Good prospects for ISOs to investigate for possible payroll card programs include:

  • Companies with high employee turnover
  • Staffing companies and professional employer organizations (PEOs)
  • Companies with part-time or seasonal workers
  • Youth programs

Clear and direct

Fuzzell pointed out that the infrastructure to handle payroll cards has matured, making widespread adoption now possible. Back in the late 1990s when payroll cards were introduced, they had limited appeal because of limitations of the cards and the programs. For example, the cards were not transportable from one employer to another, and issuers realized limited revenues from them, she said.

Other problems involved how to deliver cards to employees and the uncertainty over whether the funds loaded onto the cards were insured (like funds in checking and savings accounts) by the Federal Deposit Insurance Corp., Fuzzell noted.

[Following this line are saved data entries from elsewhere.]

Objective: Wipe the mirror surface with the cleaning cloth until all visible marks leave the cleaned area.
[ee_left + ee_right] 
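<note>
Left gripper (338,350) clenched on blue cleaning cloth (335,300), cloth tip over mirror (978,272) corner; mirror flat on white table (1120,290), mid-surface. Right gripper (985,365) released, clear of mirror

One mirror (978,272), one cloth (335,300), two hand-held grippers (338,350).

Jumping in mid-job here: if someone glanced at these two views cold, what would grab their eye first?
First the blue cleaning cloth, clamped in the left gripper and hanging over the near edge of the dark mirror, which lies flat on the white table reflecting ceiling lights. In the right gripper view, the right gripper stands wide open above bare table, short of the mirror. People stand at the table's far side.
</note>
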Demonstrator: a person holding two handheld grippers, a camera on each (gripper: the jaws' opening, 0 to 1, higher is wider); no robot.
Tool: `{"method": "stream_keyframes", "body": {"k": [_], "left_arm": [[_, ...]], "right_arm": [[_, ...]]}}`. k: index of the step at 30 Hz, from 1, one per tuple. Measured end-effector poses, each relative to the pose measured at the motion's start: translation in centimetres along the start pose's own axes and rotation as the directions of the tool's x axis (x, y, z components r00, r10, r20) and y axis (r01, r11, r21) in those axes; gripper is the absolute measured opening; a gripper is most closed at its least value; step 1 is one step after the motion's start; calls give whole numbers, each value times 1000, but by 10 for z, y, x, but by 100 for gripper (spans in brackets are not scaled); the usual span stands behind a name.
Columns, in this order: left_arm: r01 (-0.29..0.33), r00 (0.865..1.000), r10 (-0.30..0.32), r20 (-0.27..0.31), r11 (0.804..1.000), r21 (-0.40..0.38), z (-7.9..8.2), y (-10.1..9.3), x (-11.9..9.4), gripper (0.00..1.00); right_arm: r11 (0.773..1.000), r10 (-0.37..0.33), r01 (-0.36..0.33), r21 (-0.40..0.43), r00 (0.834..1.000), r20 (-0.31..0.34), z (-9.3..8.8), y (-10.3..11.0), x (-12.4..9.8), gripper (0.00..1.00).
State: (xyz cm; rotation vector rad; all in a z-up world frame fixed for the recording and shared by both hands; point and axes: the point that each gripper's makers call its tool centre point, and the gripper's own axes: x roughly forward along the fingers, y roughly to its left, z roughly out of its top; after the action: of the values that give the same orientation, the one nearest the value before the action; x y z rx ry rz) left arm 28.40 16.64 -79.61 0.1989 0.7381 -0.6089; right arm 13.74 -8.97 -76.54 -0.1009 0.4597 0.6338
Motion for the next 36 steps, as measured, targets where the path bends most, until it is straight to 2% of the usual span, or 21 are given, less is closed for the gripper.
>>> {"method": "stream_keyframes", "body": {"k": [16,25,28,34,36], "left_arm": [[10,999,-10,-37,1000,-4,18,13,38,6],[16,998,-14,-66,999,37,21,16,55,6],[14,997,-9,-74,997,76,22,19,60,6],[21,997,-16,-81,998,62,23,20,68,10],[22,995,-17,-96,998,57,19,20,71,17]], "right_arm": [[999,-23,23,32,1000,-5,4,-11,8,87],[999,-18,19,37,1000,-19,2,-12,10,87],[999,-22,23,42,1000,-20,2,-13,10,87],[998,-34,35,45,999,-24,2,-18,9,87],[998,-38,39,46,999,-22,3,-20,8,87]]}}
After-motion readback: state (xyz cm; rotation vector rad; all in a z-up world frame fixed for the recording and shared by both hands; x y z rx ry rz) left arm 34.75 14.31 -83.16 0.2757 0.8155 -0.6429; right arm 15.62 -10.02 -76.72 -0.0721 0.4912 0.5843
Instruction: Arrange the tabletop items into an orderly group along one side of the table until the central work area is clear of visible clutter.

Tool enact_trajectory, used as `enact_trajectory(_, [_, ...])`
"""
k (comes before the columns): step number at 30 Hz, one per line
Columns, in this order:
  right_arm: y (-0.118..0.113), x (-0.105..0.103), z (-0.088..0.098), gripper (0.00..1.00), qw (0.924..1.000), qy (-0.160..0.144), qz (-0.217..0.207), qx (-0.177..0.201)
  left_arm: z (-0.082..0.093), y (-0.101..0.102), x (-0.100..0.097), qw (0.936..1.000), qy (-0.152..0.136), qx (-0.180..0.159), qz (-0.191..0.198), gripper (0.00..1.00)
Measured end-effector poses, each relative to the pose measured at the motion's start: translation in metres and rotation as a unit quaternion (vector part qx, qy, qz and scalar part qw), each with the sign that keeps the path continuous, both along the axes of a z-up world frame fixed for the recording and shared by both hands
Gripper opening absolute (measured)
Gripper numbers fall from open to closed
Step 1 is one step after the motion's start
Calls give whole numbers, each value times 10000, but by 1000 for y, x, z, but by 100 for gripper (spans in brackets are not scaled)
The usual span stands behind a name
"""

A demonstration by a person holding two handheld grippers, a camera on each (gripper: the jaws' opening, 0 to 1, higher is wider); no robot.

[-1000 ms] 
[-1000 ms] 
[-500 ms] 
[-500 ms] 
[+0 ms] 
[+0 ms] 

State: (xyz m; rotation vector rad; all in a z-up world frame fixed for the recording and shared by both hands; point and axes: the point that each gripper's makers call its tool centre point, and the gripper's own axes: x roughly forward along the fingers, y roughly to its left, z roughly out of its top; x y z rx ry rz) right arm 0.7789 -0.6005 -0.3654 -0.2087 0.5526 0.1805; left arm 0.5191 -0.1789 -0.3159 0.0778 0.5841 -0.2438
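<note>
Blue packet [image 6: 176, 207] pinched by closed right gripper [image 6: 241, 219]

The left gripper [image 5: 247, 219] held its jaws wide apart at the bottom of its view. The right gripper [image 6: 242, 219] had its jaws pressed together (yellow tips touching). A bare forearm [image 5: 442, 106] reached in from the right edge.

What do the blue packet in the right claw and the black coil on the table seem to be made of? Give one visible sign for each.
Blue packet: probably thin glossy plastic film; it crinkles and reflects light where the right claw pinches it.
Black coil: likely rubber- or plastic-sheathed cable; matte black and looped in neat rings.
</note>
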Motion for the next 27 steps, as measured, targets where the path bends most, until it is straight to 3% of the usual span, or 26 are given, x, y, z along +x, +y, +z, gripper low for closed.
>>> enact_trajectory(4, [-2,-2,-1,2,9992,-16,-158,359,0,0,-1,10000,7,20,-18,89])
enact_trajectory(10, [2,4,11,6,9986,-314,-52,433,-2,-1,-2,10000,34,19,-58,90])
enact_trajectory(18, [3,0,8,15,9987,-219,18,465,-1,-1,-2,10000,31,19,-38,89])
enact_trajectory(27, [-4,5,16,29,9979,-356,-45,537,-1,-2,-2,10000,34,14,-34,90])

But those roadblocks have been cleared, she said. The cards are now FDIC-insured and come with consumer data privacy protections, such as Regulation E of the Electronic Fund Transfer Act and the USA Patriot Act. Moreover, employees who change jobs no longer lose the use of the cards. Additionally, providers and customers share many more touch points today - through e-mail, the Internet, text messaging and interactive voice response systems - to help drive revenue, she said.

Fuzzell stressed that the most important aspect of successful payroll card programs is that employers must be set up with direct deposit. "Once the employee is on direct deposit, they are just like any other direct deposit customers," she said. "There is no special process that the employer has to go through."

Fuzzell conceded that payroll card implementations are not without complexities and difficulties, but she believes the rewards are clear for all constituencies. "We are fortunate to have a growing market in difficult economic times," she said. "The number of unbanked employees is growing. It's a win-win product solution."